> _WHAT THE TASK ASKS_:
Write out the material below exactly, with no line missing.

> _GIVEN INFORMATION_:

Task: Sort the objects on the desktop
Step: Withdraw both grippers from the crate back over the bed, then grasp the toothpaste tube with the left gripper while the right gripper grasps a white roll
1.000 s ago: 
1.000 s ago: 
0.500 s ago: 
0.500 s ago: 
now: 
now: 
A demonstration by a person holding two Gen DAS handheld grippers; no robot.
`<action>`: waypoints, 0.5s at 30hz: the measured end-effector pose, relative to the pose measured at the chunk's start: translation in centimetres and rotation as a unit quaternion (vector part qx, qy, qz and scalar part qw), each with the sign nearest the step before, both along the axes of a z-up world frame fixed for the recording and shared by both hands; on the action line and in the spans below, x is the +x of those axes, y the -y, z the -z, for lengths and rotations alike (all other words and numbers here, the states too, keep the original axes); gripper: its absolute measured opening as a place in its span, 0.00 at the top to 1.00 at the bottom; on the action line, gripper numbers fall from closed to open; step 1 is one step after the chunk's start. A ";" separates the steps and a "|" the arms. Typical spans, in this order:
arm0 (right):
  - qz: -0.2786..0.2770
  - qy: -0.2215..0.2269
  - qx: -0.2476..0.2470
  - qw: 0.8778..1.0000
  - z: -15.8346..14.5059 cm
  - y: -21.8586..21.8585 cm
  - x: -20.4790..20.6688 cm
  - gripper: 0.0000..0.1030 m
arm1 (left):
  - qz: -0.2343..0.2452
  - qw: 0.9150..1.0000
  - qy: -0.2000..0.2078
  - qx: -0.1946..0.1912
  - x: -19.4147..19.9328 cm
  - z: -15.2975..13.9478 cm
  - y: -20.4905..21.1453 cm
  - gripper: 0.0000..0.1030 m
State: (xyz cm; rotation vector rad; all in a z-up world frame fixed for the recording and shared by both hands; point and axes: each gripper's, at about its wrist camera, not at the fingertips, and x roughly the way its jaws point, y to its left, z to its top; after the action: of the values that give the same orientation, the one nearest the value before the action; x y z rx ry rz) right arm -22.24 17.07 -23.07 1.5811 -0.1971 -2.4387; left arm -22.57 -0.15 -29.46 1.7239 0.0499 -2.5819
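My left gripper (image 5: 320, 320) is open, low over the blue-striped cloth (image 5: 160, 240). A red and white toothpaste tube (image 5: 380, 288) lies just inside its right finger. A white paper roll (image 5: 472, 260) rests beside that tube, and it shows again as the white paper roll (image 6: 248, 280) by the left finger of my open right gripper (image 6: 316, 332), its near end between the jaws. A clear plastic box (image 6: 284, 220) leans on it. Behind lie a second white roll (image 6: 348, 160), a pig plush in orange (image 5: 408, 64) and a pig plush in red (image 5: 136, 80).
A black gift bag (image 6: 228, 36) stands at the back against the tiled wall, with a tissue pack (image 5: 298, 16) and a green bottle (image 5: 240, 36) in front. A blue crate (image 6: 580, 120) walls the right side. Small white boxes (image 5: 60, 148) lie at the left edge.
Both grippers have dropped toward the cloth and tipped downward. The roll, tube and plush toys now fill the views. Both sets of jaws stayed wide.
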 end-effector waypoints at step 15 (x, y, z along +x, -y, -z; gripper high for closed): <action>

> _EXERCISE SOLUTION_:
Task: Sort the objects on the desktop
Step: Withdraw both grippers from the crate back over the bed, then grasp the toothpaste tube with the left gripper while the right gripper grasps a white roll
1.000 s ago: 
1.000 s ago: 
0.500 s ago: 
0.500 s ago: 
now: 
now: 
A demonstration by a person holding two Gen DAS handheld grippers; no robot.
`<action>`: waypoints, 0.5s at 30hz: the measured end-effector pose, relative to the pose measured at the chunk's start: translation in centimetres and rotation as a unit quaternion (vector part qx, qy, qz and scalar part qw), each with the sign nearest the step before, both along the axes of a z-up world frame fixed for the recording and shared by both hands; on the action line and in the spans below, x is the +x of those axes, y the -y, z the -z, for lengths and rotations alike (all other words and numbers here, the states too, keep the original axes); gripper: its absolute measured opening as a place in its span, 0.00 at the top to 1.00 at the bottom; on the action line, gripper numbers fall from closed to open; step 1 is one step after the chunk's start. A ";" separates the steps and a "|" the arms. Typical spans, in this order:
arm0 (right):
  - qz: -0.2786..0.2770
  - qy: -0.2215..0.2269
  - qx: -0.2476..0.2470
  - qw: 0.8778..1.0000
  - z: -15.8346..14.5059 cm
  - y: -21.8586..21.8585 cm
  - x: -20.4790..20.6688 cm
  - gripper: 0.0000..0.1030 m
arm1 (left):
  - qz: -0.2343..0.2452
  - qw: 0.9150..1.0000
  - qy: -0.2000..0.2078
  - qx: -0.1946..0.1912
  - x: -19.4147..19.9328 cm
  - z: -15.2975..13.9478 cm
  - y: -20.4905..21.1453 cm
  - gripper: 0.0000..0.1030 m
State: (xyz cm; rotation vector rad; all in a z-up world frame fixed for the recording and shared by both hands; point and axes: each gripper's, at about its wrist camera, not at the fingertips, and x roughly the way its jaws point, y to its left, z to its top; after the action: of the values that give the same orientation, the one nearest the value before the action; x y z rx ry rz) right arm -22.24 17.07 -23.07 1.5811 -0.1971 -2.4387; left arm -22.57 -0.15 -29.46 1.7239 0.0499 -2.5819
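My left gripper (image 5: 320, 320) is open, low over the blue-striped cloth (image 5: 160, 240). A red and white toothpaste tube (image 5: 380, 288) lies just inside its right finger. A white paper roll (image 5: 472, 260) rests beside that tube, and it shows again as the white paper roll (image 6: 248, 280) by the left finger of my open right gripper (image 6: 316, 332), its near end between the jaws. A clear plastic box (image 6: 284, 220) leans on it. Behind lie a second white roll (image 6: 348, 160), a pig plush in orange (image 5: 408, 64) and a pig plush in red (image 5: 136, 80).
A black gift bag (image 6: 228, 36) stands at the back against the tiled wall, with a tissue pack (image 5: 298, 16) and a green bottle (image 5: 240, 36) in front. A blue crate (image 6: 580, 120) walls the right side. Small white boxes (image 5: 60, 148) lie at the left edge.
Both grippers have dropped toward the cloth and tipped downward. The roll, tube and plush toys now fill the views. Both sets of jaws stayed wide.
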 end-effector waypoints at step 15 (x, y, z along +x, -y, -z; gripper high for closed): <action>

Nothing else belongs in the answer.